Author and commentator, Jamila Rizvi, in her book 'Not Just Lucky', refers to a time in her career when she and a fellow employee took a personality test and found that they have polar opposite personality types. The reason why this was important was because she was previously "unable to master [her] office interactions" with this particular colleague. Through the test, they realised that they each best respond to different managerial techniques. Rizvi was more autonomous, while her colleague preferred a more involved approach from her manager. This allowed Rizvi to re-evaluate her approach to manage this colleague more effectively.

Different people work best in different ways. Using your psychometric test scores to understand these differences can help you to work better with others and collaborate.

What's your next move?

If you're preparing to start your undergraduate study or even commence further study, you can use psychometric tests to help determine suitable ways to approach your assignments and exams to achieve good results.

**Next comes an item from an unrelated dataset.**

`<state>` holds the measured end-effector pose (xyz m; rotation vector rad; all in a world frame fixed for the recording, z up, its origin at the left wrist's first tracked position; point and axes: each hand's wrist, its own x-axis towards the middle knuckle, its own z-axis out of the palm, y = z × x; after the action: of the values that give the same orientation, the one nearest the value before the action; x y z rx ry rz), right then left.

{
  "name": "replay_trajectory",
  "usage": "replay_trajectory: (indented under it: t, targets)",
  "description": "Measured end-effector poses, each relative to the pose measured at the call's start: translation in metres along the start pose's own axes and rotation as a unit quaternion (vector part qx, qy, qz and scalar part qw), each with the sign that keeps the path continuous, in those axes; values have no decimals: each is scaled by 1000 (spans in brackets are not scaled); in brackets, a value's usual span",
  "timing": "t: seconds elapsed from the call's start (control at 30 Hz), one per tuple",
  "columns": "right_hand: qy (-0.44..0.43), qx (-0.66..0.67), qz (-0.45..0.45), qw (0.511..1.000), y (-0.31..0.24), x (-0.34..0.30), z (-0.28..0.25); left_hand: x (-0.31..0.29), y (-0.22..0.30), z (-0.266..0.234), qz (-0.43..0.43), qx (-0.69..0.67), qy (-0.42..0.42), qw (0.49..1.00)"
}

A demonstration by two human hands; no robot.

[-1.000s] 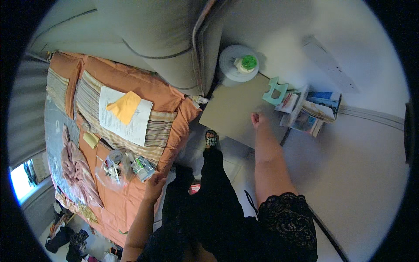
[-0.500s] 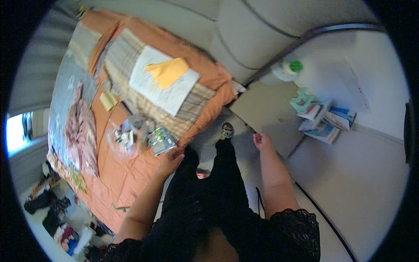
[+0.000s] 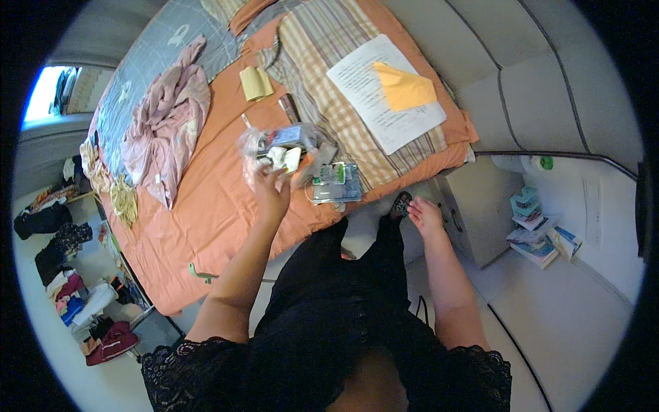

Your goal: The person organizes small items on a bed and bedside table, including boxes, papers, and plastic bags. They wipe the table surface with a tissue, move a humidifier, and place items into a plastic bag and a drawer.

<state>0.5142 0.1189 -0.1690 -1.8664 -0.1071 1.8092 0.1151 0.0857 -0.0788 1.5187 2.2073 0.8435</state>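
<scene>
My left hand [image 3: 273, 198] reaches over the bed with its fingers apart, at the near edge of a clear plastic bag [image 3: 250, 147]. White and blue small items show inside the bag; whether my fingertips touch it I cannot tell. Just right of the bag lie flat blue-grey packets [image 3: 348, 187] with a green packet [image 3: 331, 174] on top. My right hand [image 3: 425, 217] hangs in the air beside the bed, near the front of a pale cabinet [image 3: 480, 199]. Its fingers are loosely bent and apart, with nothing visible in them.
On the orange bedsheet [image 3: 199, 240] lie a pink garment [image 3: 168, 113], a yellow cloth [image 3: 256, 83], written sheets [image 3: 391, 134] under an orange paper [image 3: 406, 89], and a green hook-like object [image 3: 199, 273]. Books [image 3: 535, 248] stand right on a white surface. Clothes fill shelves at left.
My view has swung left. My left hand has moved from the bed's edge forward to the plastic bag. My right hand has come away from the cabinet's edge and its fingers have loosened.
</scene>
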Motion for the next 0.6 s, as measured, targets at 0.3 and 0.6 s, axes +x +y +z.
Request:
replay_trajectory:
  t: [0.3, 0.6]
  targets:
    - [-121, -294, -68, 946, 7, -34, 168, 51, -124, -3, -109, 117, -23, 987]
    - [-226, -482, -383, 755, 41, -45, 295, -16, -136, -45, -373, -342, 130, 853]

Down the track there may come a point when you feel as though you need a new challenge; let that be in the form of a new role or a completely different career path. You can use psychometric tests to help figure out whether your personality suits the area of interest you are looking to pursue.

You can even use them during the search for a new role, before a prospective employer sends you a quiz to complete. Using the descriptions of your jobs of interest and the explanations from your most recent tests, you could be better placed to craft a great application full of examples and buzzwords that could help get your resume to the top of the pile.

Psychometric testing shouldn't just be seen as a tool for employers to get to know your abilities. Get ahead of the curve and use them to your own secret advantage before you even hit submit on that job application.